# Affordable Chute Control Cable for 1032D?



## mplieb (Sep 25, 2018)

Hello, I have a 1032D, and needs a chute control cable. These cost about $80.00, and I am looking for something I can use as a substitute. The OEM Part # is AM125293. Has anyone had to replace this and did you find something less expensive?

Thanks.


----------



## dbert (Aug 25, 2013)

I think that is one of the Ariens manufactured Deeres.
The Ariens 1960's and 1970's Sno-Thro info site. (scroll down about half way)
I've seen the question come up about possible parts interchangeability here before but never seen any solid answers. 
First, we need to confirm yours is a "made by Ariens" machine. If it is, is there an Ariens part number that wont have the JD markup?


----------



## mplieb (Sep 25, 2018)

dbert said:


> I think that is one of the Ariens manufactured Deeres.
> The Ariens 1960's and 1970's Sno-Thro info site. (scroll down about half way)
> I've seen the question come up about possible parts interchangeability here before but never seen any solid answers.
> First, we need to confirm yours is a "made by Ariens" machine. If it is, is there an Ariens part number that wont have the JD markup?

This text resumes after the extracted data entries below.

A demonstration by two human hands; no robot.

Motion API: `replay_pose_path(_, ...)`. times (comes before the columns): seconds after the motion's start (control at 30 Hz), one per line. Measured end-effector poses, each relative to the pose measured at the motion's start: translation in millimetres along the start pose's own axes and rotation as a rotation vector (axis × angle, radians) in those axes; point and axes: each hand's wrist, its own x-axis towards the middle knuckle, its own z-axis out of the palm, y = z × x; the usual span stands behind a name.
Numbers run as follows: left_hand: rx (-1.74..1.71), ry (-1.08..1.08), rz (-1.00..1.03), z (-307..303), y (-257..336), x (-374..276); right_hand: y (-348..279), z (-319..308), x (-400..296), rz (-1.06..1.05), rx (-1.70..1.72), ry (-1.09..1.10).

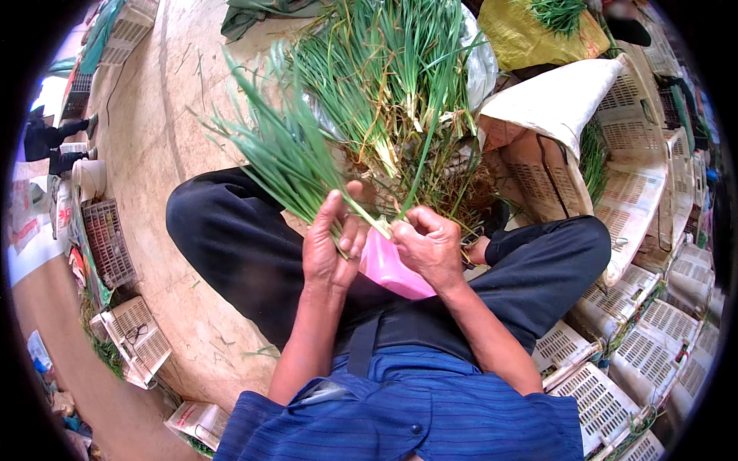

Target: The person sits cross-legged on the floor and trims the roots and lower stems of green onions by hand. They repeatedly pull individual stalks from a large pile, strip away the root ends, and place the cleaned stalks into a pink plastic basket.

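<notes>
My left hand (334, 239) is closed around a bundle of green garlic chives (288, 155), whose leaves fan out to the upper left. With thumb and forefinger, my right hand (428, 239) pinches a chive stalk (424, 155) near the bundle's pale lower ends. Under both hands, between my legs, is a pink plastic stool or tub (392, 271), partly covered. Just beyond lies a large heap of chives (386, 75), roots towards me. Loose brown trimmings (455, 178) are strewn between the heap and my hands.
A white-covered plastic crate (542, 167) stands at the right, beside more stacked crates (657, 334). Chives rest on a yellow sack (536, 34) at the back. Along the left are a dark crate (108, 242) and a pale crate (135, 340). Another person's legs (60, 138) show far left.
</notes>
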Motion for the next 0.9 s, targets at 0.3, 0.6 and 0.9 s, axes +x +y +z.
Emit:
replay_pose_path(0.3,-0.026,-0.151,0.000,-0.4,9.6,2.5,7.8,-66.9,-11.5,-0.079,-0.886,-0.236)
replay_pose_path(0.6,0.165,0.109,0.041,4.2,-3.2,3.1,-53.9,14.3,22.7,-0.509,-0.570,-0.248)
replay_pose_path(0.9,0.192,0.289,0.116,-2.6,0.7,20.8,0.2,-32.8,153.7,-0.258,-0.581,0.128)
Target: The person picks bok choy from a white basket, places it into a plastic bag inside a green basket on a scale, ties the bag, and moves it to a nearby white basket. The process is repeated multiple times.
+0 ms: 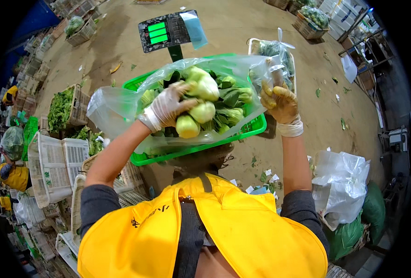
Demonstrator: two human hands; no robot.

Thanks for sparking my memory. When I first got this machine, I wrote to Ariens and this was their response:

"There may be some snow equipment we manufactured to John Deere's specifications, however all documentation, parts, and support would be from John Deere. If they have discontinued a part but can provide their part number, we can try to cross that to an Ariens number."

And when I did search some part numbers, such as the friction disc, cross-compatibility came up with a number of different brands.


----------



## mplieb (Sep 25, 2018)

There is a Murray chute control cable on Amazon that looks pretty much like the JD. I may give that one a try. Amazon.com: Murray 340705MA Snowblower Chute Control Cable Genuine Original Equipment Manufacturer (OEM) Part: Industrial & Scientific


----------



## crazzywolfie (Jun 2, 2014)

if your casing is still in good shape but the cable is just broke you could possibly make one but i would probably try that $20 one first.


----------



## mplieb (Sep 25, 2018)

crazzywolfie said:


> if your casing is still in good shape but the cable is just broke you could possibly make one but i would probably try that $20 one first.


The casing is shot.


----------



## JLawrence08648 (Jan 15, 2017)

Compare the length of the JD with the one you want to buy, the ends may be the same but the lengths may be different.


----------